Problem to solve: Give back every line of the data exactly. Pictures are not part of the copy.

Collected material:
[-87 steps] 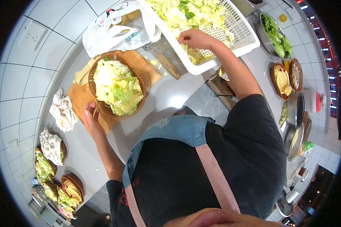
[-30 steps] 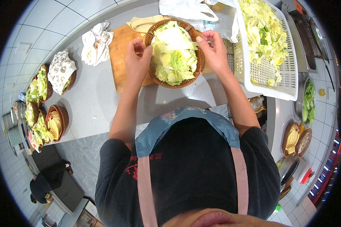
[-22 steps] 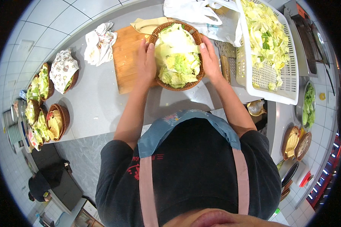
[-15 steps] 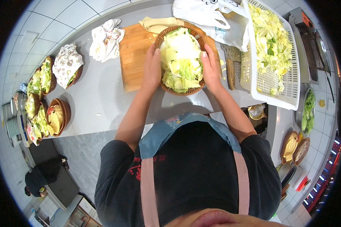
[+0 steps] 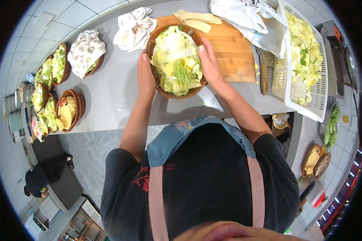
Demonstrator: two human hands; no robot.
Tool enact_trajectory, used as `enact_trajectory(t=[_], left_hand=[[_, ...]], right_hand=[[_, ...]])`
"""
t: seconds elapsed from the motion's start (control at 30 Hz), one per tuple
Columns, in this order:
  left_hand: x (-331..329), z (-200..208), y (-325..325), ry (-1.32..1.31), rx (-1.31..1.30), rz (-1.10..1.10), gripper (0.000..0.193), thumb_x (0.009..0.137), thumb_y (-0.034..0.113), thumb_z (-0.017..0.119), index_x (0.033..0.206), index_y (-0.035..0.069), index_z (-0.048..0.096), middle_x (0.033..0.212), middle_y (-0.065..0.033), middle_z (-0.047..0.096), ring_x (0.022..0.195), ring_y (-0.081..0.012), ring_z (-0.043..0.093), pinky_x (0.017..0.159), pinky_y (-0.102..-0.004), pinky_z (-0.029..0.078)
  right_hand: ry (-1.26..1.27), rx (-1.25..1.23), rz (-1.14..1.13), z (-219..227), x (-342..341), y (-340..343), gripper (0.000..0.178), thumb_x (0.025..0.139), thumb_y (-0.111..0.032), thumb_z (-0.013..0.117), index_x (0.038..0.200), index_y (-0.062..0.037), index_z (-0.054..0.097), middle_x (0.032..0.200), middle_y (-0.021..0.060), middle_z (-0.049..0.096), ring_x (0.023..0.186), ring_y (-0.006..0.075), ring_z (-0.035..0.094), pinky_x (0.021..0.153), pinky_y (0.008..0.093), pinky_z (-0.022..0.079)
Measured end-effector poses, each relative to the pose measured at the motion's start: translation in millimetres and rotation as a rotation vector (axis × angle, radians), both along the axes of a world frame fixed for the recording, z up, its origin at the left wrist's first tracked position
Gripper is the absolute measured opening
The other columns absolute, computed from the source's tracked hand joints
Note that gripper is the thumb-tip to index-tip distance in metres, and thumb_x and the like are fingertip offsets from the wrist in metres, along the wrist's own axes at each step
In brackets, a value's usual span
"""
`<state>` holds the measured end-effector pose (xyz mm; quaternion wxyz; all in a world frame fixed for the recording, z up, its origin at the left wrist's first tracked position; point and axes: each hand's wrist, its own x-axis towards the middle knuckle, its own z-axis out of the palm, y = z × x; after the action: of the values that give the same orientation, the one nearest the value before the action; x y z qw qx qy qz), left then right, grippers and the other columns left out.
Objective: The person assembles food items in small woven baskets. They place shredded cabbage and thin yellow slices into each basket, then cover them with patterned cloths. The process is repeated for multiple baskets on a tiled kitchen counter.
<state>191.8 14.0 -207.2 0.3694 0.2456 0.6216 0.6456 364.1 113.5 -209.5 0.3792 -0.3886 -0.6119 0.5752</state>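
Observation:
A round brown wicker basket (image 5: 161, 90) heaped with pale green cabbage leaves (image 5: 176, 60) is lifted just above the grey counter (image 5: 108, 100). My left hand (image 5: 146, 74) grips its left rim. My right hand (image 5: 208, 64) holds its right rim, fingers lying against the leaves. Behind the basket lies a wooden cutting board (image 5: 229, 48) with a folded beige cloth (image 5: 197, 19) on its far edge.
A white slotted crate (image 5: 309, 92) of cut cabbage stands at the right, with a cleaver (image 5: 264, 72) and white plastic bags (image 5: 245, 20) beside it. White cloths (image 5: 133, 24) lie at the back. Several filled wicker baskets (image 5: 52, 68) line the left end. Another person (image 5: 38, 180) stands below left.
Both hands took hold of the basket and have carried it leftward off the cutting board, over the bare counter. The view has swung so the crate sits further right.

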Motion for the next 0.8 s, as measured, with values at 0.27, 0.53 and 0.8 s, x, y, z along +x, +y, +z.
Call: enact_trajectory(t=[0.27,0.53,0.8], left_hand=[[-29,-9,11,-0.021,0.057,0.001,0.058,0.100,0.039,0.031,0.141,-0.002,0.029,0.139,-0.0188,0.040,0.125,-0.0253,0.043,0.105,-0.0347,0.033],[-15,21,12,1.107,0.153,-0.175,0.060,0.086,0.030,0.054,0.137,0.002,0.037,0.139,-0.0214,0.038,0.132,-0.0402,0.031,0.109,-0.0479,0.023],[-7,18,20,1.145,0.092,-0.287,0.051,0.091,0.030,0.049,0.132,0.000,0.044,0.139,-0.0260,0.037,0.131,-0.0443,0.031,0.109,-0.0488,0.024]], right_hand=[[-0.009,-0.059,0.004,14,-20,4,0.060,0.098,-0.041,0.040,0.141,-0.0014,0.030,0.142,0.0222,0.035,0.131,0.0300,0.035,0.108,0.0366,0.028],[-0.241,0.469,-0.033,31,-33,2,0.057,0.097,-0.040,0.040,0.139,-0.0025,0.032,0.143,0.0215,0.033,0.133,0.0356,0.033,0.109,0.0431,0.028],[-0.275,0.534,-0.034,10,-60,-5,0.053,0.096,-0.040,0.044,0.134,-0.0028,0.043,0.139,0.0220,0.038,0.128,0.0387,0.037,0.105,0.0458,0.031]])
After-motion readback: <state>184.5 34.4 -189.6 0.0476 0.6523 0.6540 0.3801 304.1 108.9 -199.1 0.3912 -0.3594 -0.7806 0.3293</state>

Exercise solution:
[-87 steps] 
[-30 steps] 
[-22 steps] 
[-15 steps] 
[+0 steps] 
Demonstrator: two human hands; no robot.
Tool enact_trajectory, used as `enact_trajectory(t=[_], left_hand=[[_, ...]], right_hand=[[_, ...]])`
"""
t: seconds elapsed from the motion's start (control at 30 Hz), one per tuple
Columns, in this order:
  left_hand: x (-331..329), z (-200..208), y (-325..325), ry (-1.32..1.31), rx (-1.31..1.30), rz (-1.10..1.10), gripper (0.000..0.193), thumb_x (0.009..0.137), thumb_y (-0.034..0.113), thumb_z (-0.017..0.119), index_x (0.033..0.206), index_y (-0.035..0.069), index_z (-0.048..0.096), middle_x (0.033..0.212), middle_y (-0.065..0.033), middle_z (-0.047..0.096), ring_x (0.022..0.195), ring_y (-0.081..0.012), ring_z (-0.043..0.093), pinky_x (0.017..0.159), pinky_y (-0.102..-0.004), pinky_z (-0.029..0.078)
  right_hand: ry (-1.26..1.27), rx (-1.25..1.23), rz (-1.14..1.13), z (-219..227), x (-342..341), y (-340..343), gripper (0.000..0.178), thumb_x (0.025..0.139), thumb_y (-0.111..0.032), thumb_z (-0.013..0.117), index_x (0.038..0.200), index_y (-0.062..0.037), index_z (-0.054..0.097), middle_x (0.032..0.200), middle_y (-0.021..0.060), middle_z (-0.049..0.096), ring_x (0.023..0.186), ring_y (-0.006..0.075), ring_z (-0.035..0.094), pinky_x (0.021..0.153), pinky_y (0.008..0.093), pinky_z (-0.022..0.079)
Measured end-effector poses, each relative to the pose measured at the motion's start: translation in millimetres and rotation as a rotation vector (axis × angle, radians), both along the axes of a world frame fixed for the recording, z up, its origin at the left wrist's first tracked position
Gripper is the absolute measured opening
The other columns absolute, computed from the source's tracked hand joints
Note that gripper is the thumb-tip to index-tip distance in metres, and thumb_x and the like are fingertip offsets from the wrist in metres, along the wrist's own axes at each step
In brackets, a value's usual span
"""
`<state>` holds the measured end-effector pose (xyz mm; quaternion wxyz; all in a world frame fixed for the recording, z up, its origin at the left wrist's first tracked position; point and axes: each hand's wrist, its own x-axis towards the middle knuckle, its own z-axis out of the palm, y = z × x; after the action: of the values that give the same orientation, the one nearest the value before the action; x y z qw qx qy qz), left then right, grippers and the other columns left out.
Objective: The person assembles food items in small woven baskets. They place shredded cabbage and thin yellow slices into each basket, then cover them with patterned cloths. The process is repeated for multiple baskets on a tiled kitchen counter.
<state>191.8 14.0 -207.2 0.3694 0.2456 0.6216 0.6456 364.1 113.5 -209.5 0.3792 -0.3886 -0.6119 0.5752</state>
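Observation:
A round brown wicker basket (image 5: 161, 90) heaped with pale green cabbage leaves (image 5: 176, 60) is lifted just above the grey counter (image 5: 108, 100). My left hand (image 5: 146, 74) grips its left rim. My right hand (image 5: 208, 64) holds its right rim, fingers lying against the leaves. Behind the basket lies a wooden cutting board (image 5: 229, 48) with a folded beige cloth (image 5: 197, 19) on its far edge.
A white slotted crate (image 5: 309, 92) of cut cabbage stands at the right, with a cleaver (image 5: 264, 72) and white plastic bags (image 5: 245, 20) beside it. White cloths (image 5: 133, 24) lie at the back. Several filled wicker baskets (image 5: 52, 68) line the left end. Another person (image 5: 38, 180) stands below left.
Both hands took hold of the basket and have carried it leftward off the cutting board, over the bare counter. The view has swung so the crate sits further right.
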
Motion for the next 0.8 s, as measured, with values at 0.27, 0.53 and 0.8 s, x, y, z along +x, +y, +z.
Call: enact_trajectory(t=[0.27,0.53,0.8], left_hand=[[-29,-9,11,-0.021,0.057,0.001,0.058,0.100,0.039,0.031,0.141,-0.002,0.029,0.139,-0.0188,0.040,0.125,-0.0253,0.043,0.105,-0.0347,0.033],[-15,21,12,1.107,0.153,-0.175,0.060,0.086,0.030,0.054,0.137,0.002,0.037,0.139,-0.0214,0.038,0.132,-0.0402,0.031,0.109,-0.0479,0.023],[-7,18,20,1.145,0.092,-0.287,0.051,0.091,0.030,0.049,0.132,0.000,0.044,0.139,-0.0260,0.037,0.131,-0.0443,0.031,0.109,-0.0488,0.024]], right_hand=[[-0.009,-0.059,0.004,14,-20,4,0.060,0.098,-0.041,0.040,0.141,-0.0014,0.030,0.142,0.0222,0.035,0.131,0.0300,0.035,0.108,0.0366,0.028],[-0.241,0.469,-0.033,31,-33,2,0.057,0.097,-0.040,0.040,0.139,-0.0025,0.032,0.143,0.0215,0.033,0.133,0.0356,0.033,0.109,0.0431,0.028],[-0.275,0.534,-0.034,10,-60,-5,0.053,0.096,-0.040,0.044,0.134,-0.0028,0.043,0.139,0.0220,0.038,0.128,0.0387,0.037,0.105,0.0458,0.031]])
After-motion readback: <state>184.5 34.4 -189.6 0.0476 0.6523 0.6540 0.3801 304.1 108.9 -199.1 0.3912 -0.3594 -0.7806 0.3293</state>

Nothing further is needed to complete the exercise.